The Donald appears to be a Red-hot Lover through and through. You can see that he does what is right and true to him, no matter about the firestorm it causes. As a matter of fact, he almost looks like he revels in the angst, drama and chaos that fill his life and that of his country. What better way is there to get constant attention? Just think of his Muslim ban, the Mexican wall and saying the press is the enemy of the people. No matter what happens with any of this, he just keeps forging ahead, with blinders on. If he feels like a fool, it doesn’t show; we don’t see anything that looks like concern about the large portion of the population that scorns him. Of course, this is his appeal to his supporters: He carves out his own goals in his own reality and relentlessly pursues them. To the extent that others see the world his way, he is vindicated. So, those who back him in rescinding bathroom choice to transgender students stir his passion. And that’s what his Presidency is all about for him: his passion.

It appears as though Melania is not on the same wavelength as her Presidential husband. Think of the visible passion between Elizabeth Taylor and Richard Burton. You don’t see that between the President and First Lady. As a matter of fact, you don’t see passion in her at all. She is a different type: one I used to call Passionate Adventurer, but have renamed Courageous Adventurer. Melania clearly resists being bored, fenced in or cornered; she willfully avoided the Donald’s presidential campaign and now she’s steering clear of the white house. Melania is slightly mysterious in all of this: there’s a part of herself that won’t bend and she doesn’t explain her actions. She apparently answers to herself.
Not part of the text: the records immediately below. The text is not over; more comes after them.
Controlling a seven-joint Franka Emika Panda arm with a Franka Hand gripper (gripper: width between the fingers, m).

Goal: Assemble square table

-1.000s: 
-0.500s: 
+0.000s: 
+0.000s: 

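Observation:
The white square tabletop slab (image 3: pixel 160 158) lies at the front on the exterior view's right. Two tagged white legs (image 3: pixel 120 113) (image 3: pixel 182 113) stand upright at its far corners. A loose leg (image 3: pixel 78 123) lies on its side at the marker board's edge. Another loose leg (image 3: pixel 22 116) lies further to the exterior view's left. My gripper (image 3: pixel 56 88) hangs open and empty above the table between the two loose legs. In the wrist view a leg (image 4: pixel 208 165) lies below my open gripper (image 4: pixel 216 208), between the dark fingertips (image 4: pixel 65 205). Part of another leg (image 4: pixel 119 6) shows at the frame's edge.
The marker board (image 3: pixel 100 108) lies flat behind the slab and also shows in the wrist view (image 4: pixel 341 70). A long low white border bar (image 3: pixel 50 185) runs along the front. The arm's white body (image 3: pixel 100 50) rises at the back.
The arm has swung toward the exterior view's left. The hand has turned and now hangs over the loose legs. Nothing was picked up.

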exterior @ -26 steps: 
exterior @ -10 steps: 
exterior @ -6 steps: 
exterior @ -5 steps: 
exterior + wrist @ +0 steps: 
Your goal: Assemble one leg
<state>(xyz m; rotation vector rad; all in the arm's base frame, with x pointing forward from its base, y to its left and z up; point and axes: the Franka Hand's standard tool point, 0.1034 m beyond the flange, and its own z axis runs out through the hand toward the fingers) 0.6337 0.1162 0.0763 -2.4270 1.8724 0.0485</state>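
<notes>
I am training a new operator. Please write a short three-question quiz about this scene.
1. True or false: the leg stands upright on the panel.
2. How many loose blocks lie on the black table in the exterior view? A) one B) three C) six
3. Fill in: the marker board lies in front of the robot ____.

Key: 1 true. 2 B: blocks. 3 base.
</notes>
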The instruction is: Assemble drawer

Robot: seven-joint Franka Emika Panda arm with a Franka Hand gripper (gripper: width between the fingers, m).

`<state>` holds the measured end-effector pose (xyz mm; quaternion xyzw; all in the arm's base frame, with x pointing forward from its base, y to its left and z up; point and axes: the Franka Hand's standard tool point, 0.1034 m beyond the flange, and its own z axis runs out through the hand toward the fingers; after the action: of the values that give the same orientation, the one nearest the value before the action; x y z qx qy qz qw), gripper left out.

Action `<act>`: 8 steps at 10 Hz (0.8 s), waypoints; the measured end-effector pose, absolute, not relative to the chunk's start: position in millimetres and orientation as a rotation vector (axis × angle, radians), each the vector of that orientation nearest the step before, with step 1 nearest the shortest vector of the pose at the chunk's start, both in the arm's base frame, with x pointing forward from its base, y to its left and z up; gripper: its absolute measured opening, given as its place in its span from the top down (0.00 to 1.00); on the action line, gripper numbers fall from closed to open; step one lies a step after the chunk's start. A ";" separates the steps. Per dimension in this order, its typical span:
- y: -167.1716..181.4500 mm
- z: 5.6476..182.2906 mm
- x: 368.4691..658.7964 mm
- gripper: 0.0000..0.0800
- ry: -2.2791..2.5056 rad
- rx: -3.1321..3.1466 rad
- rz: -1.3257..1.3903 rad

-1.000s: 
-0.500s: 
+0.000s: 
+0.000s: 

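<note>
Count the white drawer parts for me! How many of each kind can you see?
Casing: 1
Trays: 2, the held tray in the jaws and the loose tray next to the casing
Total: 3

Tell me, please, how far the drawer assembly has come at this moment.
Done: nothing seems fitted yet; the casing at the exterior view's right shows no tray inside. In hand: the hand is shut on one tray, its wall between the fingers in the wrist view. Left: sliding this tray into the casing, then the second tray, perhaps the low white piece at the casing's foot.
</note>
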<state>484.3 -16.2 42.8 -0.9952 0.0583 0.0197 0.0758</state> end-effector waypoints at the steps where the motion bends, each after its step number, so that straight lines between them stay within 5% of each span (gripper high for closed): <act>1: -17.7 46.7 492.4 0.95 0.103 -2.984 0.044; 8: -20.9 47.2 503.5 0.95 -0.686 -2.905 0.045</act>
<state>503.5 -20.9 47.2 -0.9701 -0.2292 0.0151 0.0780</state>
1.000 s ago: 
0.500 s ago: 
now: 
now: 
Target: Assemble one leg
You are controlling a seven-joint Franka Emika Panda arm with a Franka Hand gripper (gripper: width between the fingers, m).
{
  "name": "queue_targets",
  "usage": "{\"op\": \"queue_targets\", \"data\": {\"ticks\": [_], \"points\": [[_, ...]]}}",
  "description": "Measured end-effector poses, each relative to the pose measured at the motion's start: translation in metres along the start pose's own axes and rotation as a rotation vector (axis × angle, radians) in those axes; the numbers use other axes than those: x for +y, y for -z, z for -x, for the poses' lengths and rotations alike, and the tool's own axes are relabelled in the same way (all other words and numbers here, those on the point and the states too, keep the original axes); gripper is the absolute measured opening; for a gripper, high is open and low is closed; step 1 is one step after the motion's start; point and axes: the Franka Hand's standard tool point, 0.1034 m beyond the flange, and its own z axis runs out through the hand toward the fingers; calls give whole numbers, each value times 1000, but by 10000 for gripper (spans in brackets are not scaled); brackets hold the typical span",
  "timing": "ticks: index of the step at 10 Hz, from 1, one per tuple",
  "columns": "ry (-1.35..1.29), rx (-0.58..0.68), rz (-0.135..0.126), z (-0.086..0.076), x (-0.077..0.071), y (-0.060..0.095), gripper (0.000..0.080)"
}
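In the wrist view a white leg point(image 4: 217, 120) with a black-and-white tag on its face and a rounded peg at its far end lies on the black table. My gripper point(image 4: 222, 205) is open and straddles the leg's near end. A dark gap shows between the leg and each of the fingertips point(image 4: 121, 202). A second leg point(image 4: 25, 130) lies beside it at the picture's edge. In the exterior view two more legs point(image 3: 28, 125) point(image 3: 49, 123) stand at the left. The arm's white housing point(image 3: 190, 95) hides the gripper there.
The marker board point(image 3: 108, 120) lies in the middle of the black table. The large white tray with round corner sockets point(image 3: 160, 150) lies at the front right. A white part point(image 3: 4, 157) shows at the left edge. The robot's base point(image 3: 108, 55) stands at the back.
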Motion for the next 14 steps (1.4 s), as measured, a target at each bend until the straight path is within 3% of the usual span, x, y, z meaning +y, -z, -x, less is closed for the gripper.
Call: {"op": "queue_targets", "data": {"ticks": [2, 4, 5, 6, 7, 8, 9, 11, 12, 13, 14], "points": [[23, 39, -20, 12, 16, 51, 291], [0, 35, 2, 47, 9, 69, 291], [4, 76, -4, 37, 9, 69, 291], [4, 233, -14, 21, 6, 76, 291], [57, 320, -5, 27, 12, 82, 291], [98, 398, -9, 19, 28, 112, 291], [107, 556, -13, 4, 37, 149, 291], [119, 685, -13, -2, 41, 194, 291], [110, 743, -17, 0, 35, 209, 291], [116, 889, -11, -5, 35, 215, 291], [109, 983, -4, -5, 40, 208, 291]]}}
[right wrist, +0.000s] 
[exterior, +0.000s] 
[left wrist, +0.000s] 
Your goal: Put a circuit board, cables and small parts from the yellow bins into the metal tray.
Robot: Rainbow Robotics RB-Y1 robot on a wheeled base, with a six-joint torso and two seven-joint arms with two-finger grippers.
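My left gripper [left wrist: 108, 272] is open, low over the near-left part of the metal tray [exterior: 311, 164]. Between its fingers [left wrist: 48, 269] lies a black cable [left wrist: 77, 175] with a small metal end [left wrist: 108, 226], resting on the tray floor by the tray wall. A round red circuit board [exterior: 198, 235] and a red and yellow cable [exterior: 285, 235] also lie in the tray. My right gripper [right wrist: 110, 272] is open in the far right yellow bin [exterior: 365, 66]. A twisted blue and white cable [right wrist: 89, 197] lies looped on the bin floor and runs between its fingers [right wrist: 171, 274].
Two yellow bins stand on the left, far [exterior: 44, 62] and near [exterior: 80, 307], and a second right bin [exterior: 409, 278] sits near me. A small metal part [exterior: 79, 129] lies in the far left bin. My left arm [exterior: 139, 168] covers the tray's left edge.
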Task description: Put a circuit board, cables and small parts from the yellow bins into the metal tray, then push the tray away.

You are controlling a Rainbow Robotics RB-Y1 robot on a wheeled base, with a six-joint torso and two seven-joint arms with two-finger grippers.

So, how do a Red-hot Lover and a Courageous Adventurer get along? At the beginning, she probably presented as a challenge; he would have had to work to win her over. She may have been impressed by his sensitivity, intensity, drama and fire. But, as any of that encroached on her personal freedom, her sense of dignity and her feelings of self-respect, she would push him away. As he would say or do random, reckless and hurtful things, she would establish herself in her own orbit. He might well be blissfully unaware of this emotional divide; he didn’t even seem to notice that she shuddered when he touched her arm at the podium in Florida last week. He may look like he’s in charge in their relationship, but in all likelihood, she has a stronger will than he does. Plus, there’s the risk that they could wear each other out: his passion and control could get really tiresome; her coolness or outright rebellion could flabbergast him.